Backing the media for effectively ‘shaming’ public figures into settling their debts, as appeared to have happened with BEC chairman Leslie Miller and his family, Mr D’Aguilar told Tribune Business: “These high profile people that hold these high profile positions should decline from holding them until they comply with the tax authorities.
“The only reason this happens is because they’re in a position of power, and we think it’s not proper to collect from them, even though they owe money to us.
“The Government is broke, screaming for more money, and if people don’t pay their taxes, the honest people will pay more.”
He argued that developed nations were more successful in collecting taxes because they had created a culture where they had to be paid, otherwise a defaulter’s home or other assets might be seized and sold to settle the bill.
“Unless we adopt that strategy, people will always have a reason why they cannot pay their taxes,” Mr D’Aguilar said. “People will say ‘You’re rich, D’Aguilar, you don’t have to worry’, but we have to teach people there are consequences for non-compliance.
“Right now, there are no consequences. You see these people in power or perceived authority getting away with not paying taxes, and nothing happens to them. Other people then feel that if they don’t pay, then why should they. You have a snowball effect.”
The Superwash president also called on the Government to ensure persons on its payroll settled outstanding taxes, National Insurance Board (NIB) contributions and other bills owed to it and state-owned entities.
“There are all these people receiving compensation from the state on a monthly basis, and yet the state can’t collect the money they owe,” he added.
“If there are no consequences for those people who owe the state, and receive compensation from the state, then you can see why there’s a problem. There’s no reason for the Government to say they can’t collect from people they pay money to.
“In the private sector, that would never happen. If you owe my company, Superwash, there is no way on Christ’s Green Earth I would do business with you until you pay me.”
Mr D’Aguilar called on the Government to develop “the will” to go after delinquent taxpayers, adding that it needed to target “the low-hanging fruit” first.
Mr Myers, meanwhile, said the “critical” need to reinforce the rule of law, as it relates to taxpayer compliance, had repeatedly been discussed by the Bahamas Chamber of Commerce and Employers Confederation (BCCEC) and its Coalition for Responsible Taxation over the past 10 months.
Noting that the topic resurfaced as recently as Wednesday night’s BCCEC Board meeting, its chairman told Tribune Business: “If the law is broken by people in positions of real authority, it’s a real problem.
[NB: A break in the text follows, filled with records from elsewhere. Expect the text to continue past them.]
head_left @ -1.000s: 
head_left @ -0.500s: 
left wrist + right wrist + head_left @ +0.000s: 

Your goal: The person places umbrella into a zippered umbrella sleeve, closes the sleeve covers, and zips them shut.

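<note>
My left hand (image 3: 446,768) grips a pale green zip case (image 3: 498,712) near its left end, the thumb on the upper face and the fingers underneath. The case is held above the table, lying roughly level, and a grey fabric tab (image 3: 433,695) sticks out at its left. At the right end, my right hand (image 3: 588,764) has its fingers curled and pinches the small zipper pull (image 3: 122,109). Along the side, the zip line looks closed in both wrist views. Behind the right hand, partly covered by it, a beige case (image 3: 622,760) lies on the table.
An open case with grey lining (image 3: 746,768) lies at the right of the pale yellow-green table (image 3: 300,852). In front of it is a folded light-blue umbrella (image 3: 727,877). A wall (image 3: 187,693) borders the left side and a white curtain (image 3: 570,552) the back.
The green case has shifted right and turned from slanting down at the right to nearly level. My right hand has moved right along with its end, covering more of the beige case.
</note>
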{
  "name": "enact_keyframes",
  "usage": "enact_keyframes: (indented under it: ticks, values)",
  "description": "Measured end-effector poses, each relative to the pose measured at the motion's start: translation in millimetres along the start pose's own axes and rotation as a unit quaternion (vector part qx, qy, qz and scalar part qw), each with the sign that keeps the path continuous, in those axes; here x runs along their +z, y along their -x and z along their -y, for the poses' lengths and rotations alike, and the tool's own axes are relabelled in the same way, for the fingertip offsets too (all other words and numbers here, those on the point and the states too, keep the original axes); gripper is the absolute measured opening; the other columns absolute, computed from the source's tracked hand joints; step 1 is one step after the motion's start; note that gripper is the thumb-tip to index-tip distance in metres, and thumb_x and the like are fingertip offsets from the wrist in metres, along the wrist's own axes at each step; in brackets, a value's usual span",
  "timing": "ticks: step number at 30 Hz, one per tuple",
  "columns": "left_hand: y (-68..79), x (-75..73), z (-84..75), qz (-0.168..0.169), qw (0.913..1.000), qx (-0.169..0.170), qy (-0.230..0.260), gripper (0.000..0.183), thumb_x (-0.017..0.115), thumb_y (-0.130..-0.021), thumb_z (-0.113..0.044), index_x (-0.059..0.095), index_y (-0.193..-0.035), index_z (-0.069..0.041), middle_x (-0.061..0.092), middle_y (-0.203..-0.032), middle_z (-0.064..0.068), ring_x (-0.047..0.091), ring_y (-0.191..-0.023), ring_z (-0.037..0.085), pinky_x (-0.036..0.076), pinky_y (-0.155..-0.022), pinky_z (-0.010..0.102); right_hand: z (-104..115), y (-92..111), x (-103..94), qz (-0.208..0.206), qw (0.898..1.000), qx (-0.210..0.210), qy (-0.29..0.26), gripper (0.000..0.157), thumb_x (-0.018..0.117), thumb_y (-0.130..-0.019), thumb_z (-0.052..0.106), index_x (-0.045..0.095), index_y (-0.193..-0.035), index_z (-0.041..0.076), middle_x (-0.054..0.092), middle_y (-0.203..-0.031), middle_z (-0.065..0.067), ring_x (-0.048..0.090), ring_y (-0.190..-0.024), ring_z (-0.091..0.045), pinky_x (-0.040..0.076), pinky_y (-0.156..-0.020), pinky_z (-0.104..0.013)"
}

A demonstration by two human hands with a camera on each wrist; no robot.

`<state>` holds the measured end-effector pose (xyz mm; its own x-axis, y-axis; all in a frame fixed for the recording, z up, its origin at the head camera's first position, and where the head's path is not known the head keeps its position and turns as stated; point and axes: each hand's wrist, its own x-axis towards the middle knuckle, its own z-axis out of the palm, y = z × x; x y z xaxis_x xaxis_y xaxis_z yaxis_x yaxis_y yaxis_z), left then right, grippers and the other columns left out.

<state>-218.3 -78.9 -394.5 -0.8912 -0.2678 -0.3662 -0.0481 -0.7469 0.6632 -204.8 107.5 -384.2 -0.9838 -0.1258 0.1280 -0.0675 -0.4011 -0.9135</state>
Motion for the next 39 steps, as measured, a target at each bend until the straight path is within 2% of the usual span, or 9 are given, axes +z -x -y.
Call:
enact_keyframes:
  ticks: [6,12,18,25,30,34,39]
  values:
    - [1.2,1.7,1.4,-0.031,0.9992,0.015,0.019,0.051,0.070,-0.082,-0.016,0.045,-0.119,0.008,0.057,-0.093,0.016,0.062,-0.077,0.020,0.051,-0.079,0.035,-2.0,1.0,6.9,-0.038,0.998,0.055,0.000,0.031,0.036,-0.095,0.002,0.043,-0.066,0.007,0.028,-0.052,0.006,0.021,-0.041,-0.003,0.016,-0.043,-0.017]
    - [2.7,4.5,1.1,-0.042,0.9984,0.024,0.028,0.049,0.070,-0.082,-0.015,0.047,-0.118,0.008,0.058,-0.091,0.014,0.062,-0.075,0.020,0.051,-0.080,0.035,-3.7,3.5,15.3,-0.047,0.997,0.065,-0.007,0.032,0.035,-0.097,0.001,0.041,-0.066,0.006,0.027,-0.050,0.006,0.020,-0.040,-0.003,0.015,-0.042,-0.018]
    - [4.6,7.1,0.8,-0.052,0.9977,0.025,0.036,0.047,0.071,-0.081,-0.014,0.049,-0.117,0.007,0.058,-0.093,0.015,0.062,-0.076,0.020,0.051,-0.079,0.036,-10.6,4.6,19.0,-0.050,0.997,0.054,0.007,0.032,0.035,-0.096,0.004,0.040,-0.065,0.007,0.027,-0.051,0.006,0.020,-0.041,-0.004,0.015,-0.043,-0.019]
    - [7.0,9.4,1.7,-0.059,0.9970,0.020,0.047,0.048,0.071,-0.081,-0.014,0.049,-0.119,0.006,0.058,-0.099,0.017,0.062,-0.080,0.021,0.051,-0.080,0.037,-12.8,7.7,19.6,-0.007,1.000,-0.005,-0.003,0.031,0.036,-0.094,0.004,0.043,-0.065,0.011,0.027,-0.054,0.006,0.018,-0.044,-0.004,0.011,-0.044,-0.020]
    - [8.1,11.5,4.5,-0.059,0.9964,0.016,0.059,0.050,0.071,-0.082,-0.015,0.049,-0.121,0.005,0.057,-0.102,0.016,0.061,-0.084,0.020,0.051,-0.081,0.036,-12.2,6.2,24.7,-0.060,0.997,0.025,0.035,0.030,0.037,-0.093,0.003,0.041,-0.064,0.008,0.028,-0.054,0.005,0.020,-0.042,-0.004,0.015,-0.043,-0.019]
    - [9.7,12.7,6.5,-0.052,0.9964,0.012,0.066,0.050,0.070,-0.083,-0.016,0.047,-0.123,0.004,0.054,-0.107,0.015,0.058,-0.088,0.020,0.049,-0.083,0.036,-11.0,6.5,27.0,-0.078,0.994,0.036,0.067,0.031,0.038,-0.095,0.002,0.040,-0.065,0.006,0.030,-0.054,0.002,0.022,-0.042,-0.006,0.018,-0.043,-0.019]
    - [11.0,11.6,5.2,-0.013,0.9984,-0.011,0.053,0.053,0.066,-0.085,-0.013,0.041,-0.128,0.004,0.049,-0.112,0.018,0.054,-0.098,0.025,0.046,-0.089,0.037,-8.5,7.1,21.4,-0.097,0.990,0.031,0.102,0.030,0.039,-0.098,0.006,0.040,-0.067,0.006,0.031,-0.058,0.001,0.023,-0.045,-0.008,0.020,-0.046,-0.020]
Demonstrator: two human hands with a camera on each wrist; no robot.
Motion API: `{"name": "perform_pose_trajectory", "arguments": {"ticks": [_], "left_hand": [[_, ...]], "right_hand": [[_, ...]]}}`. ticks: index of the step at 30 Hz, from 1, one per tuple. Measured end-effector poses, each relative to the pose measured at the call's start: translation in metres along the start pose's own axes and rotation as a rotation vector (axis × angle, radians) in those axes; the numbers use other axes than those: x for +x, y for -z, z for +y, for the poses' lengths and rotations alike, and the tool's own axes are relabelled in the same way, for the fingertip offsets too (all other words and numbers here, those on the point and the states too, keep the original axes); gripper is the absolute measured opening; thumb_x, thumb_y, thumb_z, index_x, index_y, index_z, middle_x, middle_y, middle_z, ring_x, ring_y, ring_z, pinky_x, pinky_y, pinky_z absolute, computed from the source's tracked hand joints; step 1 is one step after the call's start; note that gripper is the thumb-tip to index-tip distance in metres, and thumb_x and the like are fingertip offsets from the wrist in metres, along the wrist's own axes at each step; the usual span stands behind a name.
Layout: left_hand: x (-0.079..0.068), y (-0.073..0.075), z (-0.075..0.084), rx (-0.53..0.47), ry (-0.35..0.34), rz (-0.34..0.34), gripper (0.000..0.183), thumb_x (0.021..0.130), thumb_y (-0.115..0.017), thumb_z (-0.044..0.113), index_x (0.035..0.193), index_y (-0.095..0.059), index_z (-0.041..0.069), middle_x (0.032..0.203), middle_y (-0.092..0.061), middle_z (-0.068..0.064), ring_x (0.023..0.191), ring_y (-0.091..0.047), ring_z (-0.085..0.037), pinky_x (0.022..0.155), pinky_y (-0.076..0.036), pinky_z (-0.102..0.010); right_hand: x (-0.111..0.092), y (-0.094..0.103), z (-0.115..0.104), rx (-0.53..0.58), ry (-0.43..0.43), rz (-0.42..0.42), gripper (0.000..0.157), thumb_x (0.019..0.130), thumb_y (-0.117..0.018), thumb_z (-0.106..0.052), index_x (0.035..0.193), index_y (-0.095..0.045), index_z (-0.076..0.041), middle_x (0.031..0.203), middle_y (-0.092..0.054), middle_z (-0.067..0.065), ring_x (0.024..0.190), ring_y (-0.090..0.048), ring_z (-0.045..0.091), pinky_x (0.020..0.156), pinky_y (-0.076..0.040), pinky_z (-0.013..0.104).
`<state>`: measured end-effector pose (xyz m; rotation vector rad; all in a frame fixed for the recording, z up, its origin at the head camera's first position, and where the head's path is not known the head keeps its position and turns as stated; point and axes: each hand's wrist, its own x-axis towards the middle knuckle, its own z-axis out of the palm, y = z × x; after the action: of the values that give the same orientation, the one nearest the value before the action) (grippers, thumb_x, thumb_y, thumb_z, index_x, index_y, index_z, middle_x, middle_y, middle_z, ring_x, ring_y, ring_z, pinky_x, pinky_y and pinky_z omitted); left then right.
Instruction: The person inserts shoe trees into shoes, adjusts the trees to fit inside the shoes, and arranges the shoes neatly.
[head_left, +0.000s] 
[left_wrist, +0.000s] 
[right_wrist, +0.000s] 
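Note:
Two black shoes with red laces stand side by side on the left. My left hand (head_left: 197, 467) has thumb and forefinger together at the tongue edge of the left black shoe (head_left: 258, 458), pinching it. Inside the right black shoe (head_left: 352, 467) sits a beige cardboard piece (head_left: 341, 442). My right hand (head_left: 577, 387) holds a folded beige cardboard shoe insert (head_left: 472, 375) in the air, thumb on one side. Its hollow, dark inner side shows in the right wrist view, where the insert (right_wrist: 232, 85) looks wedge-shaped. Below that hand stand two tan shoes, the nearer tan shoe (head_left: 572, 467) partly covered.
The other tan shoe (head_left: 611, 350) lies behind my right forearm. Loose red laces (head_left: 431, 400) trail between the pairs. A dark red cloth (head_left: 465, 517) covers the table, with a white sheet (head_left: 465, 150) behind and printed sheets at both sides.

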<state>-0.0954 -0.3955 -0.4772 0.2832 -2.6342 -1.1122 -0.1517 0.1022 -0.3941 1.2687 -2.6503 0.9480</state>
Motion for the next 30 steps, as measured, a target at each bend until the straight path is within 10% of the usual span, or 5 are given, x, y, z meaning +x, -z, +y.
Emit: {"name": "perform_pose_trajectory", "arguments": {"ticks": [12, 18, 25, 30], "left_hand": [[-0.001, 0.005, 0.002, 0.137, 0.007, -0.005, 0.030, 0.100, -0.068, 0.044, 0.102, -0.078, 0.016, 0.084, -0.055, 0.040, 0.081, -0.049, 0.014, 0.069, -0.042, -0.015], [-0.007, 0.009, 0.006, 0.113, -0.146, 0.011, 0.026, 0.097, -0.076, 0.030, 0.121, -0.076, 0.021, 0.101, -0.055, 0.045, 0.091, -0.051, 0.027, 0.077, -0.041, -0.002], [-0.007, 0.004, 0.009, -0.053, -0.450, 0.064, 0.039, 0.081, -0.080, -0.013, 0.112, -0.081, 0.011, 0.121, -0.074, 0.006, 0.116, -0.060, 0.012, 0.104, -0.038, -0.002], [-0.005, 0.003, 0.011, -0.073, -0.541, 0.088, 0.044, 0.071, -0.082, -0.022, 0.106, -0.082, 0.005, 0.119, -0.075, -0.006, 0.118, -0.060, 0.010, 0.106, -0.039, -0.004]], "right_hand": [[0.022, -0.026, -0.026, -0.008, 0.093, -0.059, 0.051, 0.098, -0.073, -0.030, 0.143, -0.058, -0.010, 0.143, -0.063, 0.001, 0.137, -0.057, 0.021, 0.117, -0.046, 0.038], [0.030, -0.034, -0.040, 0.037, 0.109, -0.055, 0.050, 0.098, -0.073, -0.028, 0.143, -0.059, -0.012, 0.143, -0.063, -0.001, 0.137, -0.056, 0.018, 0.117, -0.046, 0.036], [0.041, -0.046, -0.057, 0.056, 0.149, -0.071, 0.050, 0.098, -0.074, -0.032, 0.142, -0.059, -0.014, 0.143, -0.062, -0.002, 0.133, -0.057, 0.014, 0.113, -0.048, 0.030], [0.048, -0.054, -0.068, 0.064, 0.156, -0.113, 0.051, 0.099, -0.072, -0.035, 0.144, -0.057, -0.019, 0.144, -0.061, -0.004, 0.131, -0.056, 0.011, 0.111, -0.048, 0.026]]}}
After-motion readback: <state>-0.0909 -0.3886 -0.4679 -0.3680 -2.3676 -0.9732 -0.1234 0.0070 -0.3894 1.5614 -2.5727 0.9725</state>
“Every time somebody does not pay, the law abiding pay more. The Government will come to them, and the law abiding, tax paying people will have to pay up. It comes back to us.
“These people need to be brought to book. They have to prosecute these people if they don’t pay. If you want to give them an amnesty, that’s great, but you have to tell them that if they don’t pay by a certain time, we will prosecute. Make sure you have teeth, and that it’s not another aimless threat.”
Mr Myers said improved tax compliance was vital if the Bahamas was “to shoot down the informal economy” prior to Value-Added Tax’s (VAT) introduction.
Otherwise, “increasing pressure” will be imposed on the formal economy, and more Bahamians and businesses will be encouraged to join the informal variety due to the higher tax burden.
“The lawlessness perpetuates,” Mr Myers told Tribune Business. “Enforcement of the rule of law is a critical issue.
“If you do not enforce the rule of law, you are going to put the formal economy out of business. It’s absolutely imperative. We need to see that happen before VAT.”